Fig 1.
MARGO workflow, tracking algorithm, and sample behavioral box.
A) Diagram of the user workflow to set up a new tracking experiment. Arrow color indicates whether the setup step is required. Before tracking, users define an input source, define ROIs to track, initialize a background image used to separate foreground and background, and sample the image statistics on a reference of clean tracking. Tracking parameters can be customized at multiple points (blue arrows). B) Flowchart depicting the MARGO’s frame-to-frame tracking routine. Each frame consists of image processing (green) to segment foreground from the background, noise estimation (magenta) to assess the quality of foreground segmentation and determine if the current frame can be tracked, and tracking (cyan) of foreground binary blobs. MARGO’s tracking algorithm skips noisy frames and re-acquires the background image if many consecutive frames are deemed too noisy to track.
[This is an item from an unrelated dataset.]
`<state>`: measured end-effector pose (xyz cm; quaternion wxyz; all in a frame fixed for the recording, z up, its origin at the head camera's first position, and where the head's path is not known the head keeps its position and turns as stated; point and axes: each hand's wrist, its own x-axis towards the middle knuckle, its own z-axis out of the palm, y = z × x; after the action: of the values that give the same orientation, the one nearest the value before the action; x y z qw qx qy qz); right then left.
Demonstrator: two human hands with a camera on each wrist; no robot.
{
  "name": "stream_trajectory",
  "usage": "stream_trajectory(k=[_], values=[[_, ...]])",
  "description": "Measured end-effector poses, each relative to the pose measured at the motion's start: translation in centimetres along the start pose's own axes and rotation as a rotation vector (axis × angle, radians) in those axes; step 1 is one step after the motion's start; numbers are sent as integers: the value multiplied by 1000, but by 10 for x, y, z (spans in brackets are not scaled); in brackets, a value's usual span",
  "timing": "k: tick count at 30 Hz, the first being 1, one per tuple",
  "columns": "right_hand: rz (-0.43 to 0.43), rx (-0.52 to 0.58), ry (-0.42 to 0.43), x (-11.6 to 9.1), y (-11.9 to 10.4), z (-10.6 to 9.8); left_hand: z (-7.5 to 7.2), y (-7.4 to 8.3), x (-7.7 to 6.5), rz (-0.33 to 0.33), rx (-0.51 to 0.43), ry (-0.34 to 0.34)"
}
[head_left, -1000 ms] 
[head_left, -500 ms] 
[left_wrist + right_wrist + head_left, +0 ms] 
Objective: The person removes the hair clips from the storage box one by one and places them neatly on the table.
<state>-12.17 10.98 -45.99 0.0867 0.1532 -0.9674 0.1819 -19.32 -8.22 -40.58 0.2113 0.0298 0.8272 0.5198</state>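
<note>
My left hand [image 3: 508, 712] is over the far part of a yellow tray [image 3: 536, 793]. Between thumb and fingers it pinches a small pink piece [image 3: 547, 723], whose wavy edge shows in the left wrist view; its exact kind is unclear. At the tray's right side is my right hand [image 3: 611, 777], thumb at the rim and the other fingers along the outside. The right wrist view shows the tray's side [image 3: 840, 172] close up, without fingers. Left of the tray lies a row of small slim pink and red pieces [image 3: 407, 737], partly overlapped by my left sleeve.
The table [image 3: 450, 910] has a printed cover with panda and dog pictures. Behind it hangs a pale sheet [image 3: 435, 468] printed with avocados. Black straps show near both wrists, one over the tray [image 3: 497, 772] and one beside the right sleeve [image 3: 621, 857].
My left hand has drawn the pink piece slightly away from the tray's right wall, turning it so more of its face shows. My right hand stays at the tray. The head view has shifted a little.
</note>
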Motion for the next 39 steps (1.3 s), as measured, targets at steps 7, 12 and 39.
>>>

C) Schematic of a typical behavioral box used for tracking. Behavioral arenas are backlit with an LED illuminator and imaged with an overhead camera. The tracking camera is fitted with an infrared filter to allow light visible to the animals to be controlled independently of the tracking illumination. A diffuser panel between the LED backlight and the behavioral arenas makes the illumination even. The camera and illuminator are both connected to a computer for real-time tracking and control via MARGO. D) Representative views of MARGO’s GUI. Blue inset shows the controls for setting tracking parameters, pink inset the menu options for configuring experiments.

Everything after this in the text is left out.